Federal judge urged to approve BP settlement

Associated Press Modified: November 8, 2012 at 5:16 pm •  Published: November 8, 2012

NEW ORLEANS (AP) — BP and attorneys for businesses and people who lost money in the Gulf oil spill urged a federal judge Thursday to give his final approval to a class-action settlement.

U.S. District Judge Carl Barbier heard arguments from lawyers who negotiated the deal as well as other attorneys who have objected to parts of it. BP PLC estimates it will pay $7.8 billion to the resolve claims, but the settlement is not capped and BP could pay out more or less.

Barbier, who didn't immediately rule, said the hearing was designed to help him determine if the settlement is "fair, reasonable and adequate" and that he doesn't have the authority to rewrite or renegotiate it.

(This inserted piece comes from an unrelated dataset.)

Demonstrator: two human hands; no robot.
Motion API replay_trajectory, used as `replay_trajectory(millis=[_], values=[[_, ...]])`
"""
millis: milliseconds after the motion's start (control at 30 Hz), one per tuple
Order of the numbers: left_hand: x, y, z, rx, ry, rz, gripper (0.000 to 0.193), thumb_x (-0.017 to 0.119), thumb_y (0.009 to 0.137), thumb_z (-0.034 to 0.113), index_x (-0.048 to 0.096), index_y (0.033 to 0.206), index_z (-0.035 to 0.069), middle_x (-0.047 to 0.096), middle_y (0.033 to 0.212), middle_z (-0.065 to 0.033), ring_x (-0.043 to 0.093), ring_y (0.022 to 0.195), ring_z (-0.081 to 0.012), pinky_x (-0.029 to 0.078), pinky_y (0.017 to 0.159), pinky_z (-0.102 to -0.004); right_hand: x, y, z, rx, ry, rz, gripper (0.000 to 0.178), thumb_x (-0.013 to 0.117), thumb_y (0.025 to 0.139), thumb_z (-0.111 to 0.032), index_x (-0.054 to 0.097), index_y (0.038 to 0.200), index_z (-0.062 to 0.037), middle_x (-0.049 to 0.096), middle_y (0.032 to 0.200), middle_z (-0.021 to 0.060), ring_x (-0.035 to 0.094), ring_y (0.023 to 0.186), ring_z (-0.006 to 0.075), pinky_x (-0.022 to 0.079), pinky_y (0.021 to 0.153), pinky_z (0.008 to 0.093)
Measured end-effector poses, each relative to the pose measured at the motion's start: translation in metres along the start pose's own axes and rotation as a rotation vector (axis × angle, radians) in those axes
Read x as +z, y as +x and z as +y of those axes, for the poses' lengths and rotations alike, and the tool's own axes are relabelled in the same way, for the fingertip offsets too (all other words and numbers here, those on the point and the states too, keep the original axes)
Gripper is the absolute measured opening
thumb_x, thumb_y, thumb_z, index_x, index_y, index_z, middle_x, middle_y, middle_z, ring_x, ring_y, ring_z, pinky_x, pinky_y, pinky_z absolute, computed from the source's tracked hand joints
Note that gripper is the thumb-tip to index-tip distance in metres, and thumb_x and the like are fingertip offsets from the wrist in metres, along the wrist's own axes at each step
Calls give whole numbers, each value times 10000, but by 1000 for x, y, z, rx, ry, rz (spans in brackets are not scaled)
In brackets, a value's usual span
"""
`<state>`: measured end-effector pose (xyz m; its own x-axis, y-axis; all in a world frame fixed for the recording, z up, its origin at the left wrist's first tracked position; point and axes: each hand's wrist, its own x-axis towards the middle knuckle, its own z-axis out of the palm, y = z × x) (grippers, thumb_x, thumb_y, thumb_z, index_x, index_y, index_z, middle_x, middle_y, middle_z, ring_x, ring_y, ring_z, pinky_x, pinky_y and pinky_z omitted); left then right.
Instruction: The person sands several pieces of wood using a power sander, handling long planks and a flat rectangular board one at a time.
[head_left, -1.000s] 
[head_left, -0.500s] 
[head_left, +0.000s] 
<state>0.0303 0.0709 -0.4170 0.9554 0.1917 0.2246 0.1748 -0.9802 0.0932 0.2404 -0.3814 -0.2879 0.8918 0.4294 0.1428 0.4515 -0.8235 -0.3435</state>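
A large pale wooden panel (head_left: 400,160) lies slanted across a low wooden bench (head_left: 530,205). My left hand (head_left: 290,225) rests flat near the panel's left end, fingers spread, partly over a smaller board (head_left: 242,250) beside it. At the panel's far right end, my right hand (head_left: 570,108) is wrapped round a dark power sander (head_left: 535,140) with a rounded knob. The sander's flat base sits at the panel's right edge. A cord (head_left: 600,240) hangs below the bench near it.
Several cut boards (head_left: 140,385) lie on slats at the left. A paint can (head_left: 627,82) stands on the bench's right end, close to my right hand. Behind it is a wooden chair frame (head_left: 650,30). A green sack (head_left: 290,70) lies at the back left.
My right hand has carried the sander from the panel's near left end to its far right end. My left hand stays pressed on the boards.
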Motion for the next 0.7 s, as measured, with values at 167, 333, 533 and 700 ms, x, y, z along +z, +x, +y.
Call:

Barbier said he would rule in the coming days. However, he said some of the objections he heard were "frankly, not made in good faith and bordered on being frivolous."

Barbier preliminarily approved the agreement in May. Since then, thousands of people have opted out of the deal to pursue their claims individually. BP attorney Rick Godfrey said fewer people opted out than the company had expected.

Jim Roy, a lead plaintiffs' attorney, said the settlement could resolve more than 100,000 claims.

"This settlement provides the class with an opportunity to try to put this behind them and get on with their lives," he said.

BP has agreed to pay $2.3 billion for seafood-related claims by commercial fishing vessel owners, captains and deckhands. The amount is nearly five times more than the average industry revenue between 2007 and 2009, Godfrey said.

"It was a generous program, and it was designed to account for future risk," Godfrey said.

Joel Waltzer, one of the plaintiffs' attorneys who filed an objection, said the seafood program doesn't adequately compensate some kinds of commercial fishermen.

"We don't need to hit a homerun, but we need to get on base," he said. "It doesn't justify the rights that they're giving up."

Barbier told Waltzer he was "too focused on what somebody else is getting compared to your clients."